The request for a preliminary ruling and the procedure before the court

·   The referring court considers that it is necessary to clarify, first, whether the exemption laid down by Article 148(c), read in combination with Article 148(a) of the VAT Directive, applies to the supply of offshore jackup drilling rigs, i.e., whether such a platform falls within the concept of a ‘vessel’ as defined in that provision. Second, and if the answer to the former question is affirmative, the referring court wishes to know whether the exemption provided for in Article 148(c) read in combination with Article 148(a) of the VAT Directive is subject to the condition that the activity of navigation on the high seas is predominant as compared with that of drilling.

 

·   Under those circumstances, the Curtea de Apel Bucureşti (Court of Appeal, Bucharest) has decided to stay the proceedings and to refer the following questions to the Court for a preliminary ruling:

‘(1) Must Article 148(c) of [the VAT Directive], in conjunction with Article 148(a) of that regulation, be interpreted as meaning that the exemption from value added tax applies, in some circumstances, to the sale of offshore jackup drilling rigs, that is to say, are offshore jackup drilling rigs covered by the term “vessels” within the meaning of that provision of EU law, given that, according to the title of Chapter 7 of that directive, that provision lays down rules governing “exemptions related to international transport”?

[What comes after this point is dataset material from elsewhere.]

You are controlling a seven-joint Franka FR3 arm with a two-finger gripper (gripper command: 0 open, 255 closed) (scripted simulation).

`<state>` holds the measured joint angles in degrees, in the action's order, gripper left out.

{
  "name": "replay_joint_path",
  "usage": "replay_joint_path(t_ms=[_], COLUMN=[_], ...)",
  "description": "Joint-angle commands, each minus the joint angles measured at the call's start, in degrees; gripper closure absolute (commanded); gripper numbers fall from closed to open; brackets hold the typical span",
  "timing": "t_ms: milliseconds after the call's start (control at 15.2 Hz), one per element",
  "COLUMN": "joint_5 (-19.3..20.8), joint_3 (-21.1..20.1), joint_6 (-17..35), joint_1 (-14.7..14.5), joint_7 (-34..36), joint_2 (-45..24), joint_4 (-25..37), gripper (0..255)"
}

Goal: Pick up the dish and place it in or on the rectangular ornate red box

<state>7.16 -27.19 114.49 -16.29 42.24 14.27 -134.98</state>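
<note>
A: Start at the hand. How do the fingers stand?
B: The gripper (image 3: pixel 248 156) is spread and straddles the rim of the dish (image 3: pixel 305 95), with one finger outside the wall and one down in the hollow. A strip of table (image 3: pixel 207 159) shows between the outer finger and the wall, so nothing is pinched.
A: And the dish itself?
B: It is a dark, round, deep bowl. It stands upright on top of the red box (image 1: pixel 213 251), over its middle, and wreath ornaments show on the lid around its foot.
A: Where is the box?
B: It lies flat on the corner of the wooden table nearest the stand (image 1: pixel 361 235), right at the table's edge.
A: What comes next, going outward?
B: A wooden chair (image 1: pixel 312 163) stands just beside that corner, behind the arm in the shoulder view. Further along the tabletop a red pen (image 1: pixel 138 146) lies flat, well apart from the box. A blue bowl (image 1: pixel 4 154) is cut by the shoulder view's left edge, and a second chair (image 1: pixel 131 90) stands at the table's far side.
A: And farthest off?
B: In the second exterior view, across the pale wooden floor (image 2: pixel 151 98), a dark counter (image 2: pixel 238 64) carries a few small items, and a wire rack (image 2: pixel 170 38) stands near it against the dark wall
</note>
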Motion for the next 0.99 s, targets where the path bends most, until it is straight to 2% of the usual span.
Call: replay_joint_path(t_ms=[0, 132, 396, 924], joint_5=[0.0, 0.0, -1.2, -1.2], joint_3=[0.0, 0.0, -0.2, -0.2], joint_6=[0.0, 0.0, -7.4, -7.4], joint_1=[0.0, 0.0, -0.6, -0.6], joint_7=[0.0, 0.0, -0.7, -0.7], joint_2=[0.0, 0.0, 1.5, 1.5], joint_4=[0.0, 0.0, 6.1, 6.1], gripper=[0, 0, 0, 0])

(2)  If the answer to the first question is in the affirmative, must Article 148(c) of [the VAT Directive], in conjunction with Article 148(a) of that directive, be interpreted as meaning that an essential condition for applying the exemption from value added tax to an offshore jackup drilling rig, which has navigated into international waters, is that it must in fact be in a state of movement while it is being used (for commercial/industrial activities), floating or moving at sea from place to place, for a longer period than the period during which it is stationary or immobile, as a result of carrying out drilling activities at sea — that is to say, that navigation must in fact predominate via-à-vis drilling activities?’

 

·   Written observations were submitted by Grup Servicii Petroliere, the Belgian, Italian and Romanian Governments and by the European Commission. In addition, Grup Servicii Petroliere, the Romanian Government and the European Commission presented oral arguments at the hearing on 28 February 2019.

 

Conclusions

The Advocate General proposes that the Court answers the questions asked by the Curtea de Apel Bucureşti (Court of Appeal, Bucharest, Romania) that Article 148(c) of Council Directive 2006/112/EC of 28 November 2006 on the common system of value added tax, read in conjunction with Article 148(a) of that directive, must be interpreted as meaning that the exemption laid down in this first provision is not applicable to offshore jackup drilling rigs such as the ones at issue in the main proceedings.

 

From the analysis as made by the Advocate General

 

A.   Preliminary observation

·   It may first be observed that recital 3 of the VAT Directive specifies that the adoption of that directive has not in principle brought about any material changes in the existing legislation on the common system of VAT with the exception of a small number of substantive amendments listed exhaustively in the provisions governing transposition and the entry into force of the directive. Accordingly, this Directive may be regarded essentially as in the nature of a consolidating legislative measure.

 

·   As none of the provisions governing transposition and entry into force of the VAT Directive, which are set out in Article 411 to 414 of that directive, refer to Article 148(a) or (c), the latter must be considered as having the same meaning as Article 15(4) of the Sixth Directive which was similarly worded. It follows, accordingly, that the existing case-law relating to Article 15(4) of the Sixth Directive must be taken into consideration to interpret Article 148(a) and (c) of the VAT Directive. 

 

·   Regarding Article 15(4) of the Sixth Directive, the Court has held that transactions covered by this provision are exempted because they are ‘equated with exports’. In other words, these transactions must be treated as if they have occurred outside EU territory.

 

·   In its judgment of 3 September 2015, Fast Bunkering Klaipėda (C‑526/13, EU:C:2015:536, paragraph 26), the Court has confirmed that a transaction covered by Article 148(a) and (c) is exempted because such a transaction is equated with exports.

 

·   It is in the light of this objective that the two questions raised may thus be examined.

 

B.   As regards the two questions

·   By its two questions, the referring court asks, in essence, whether Article 148(c) of the the VAT Directive, read in conjunction with Article 148(a) of that directive, must be interpreted as meaning that the exemption laid down in this first provision is applicable to offshore jackup drilling rigs.

 

·   As a starting point, it must be recalled that under Article 148(c) of the VAT Directive, the supply of vessels referred to in point (a) of that article is VAT exempt. In order, therefore, to determine whether the supply of offshore jackup drilling rigs is covered by this exemption, it is necessary to determine, first, what is meant by the use of the word ‘vessel’ in Article 148(c) and, second, what characteristics a vessel must present in order to fall within the scope of Article 148(a) of the VAT Directive so that its supply can be exempted.

 

1.   The common meaning of the terms ‘vessel’ and ‘navigation’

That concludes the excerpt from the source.